### Brief
Here is a listing; work out how many of its lines contain the word "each", and state only that number.

══════

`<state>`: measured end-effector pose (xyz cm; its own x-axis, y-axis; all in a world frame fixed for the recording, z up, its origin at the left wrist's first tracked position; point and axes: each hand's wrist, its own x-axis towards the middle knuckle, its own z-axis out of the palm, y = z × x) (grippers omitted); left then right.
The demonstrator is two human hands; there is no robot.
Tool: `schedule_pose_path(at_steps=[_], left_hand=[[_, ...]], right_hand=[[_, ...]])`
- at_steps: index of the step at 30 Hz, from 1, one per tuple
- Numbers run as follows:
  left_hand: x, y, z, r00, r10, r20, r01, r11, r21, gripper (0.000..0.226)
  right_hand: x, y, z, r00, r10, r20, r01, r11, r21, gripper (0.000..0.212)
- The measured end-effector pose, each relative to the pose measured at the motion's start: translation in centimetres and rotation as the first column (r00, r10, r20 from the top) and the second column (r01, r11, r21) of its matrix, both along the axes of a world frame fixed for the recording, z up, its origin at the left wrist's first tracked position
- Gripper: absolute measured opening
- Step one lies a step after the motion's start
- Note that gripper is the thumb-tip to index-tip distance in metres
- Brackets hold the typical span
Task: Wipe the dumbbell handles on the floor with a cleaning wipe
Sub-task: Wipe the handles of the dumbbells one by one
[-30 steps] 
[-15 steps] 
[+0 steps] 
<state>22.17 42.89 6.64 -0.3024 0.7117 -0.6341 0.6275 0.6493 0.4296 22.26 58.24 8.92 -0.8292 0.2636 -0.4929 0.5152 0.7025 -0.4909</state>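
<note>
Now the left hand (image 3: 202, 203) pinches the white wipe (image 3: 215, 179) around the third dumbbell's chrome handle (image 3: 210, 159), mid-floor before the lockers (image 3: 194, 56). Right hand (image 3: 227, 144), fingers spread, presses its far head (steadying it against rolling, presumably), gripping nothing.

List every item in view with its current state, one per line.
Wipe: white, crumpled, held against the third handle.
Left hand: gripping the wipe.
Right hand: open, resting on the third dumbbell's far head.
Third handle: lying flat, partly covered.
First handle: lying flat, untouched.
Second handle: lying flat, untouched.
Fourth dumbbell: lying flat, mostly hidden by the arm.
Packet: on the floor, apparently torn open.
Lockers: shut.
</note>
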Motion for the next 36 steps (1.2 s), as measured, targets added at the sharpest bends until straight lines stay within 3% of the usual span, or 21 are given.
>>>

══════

### Completed task
2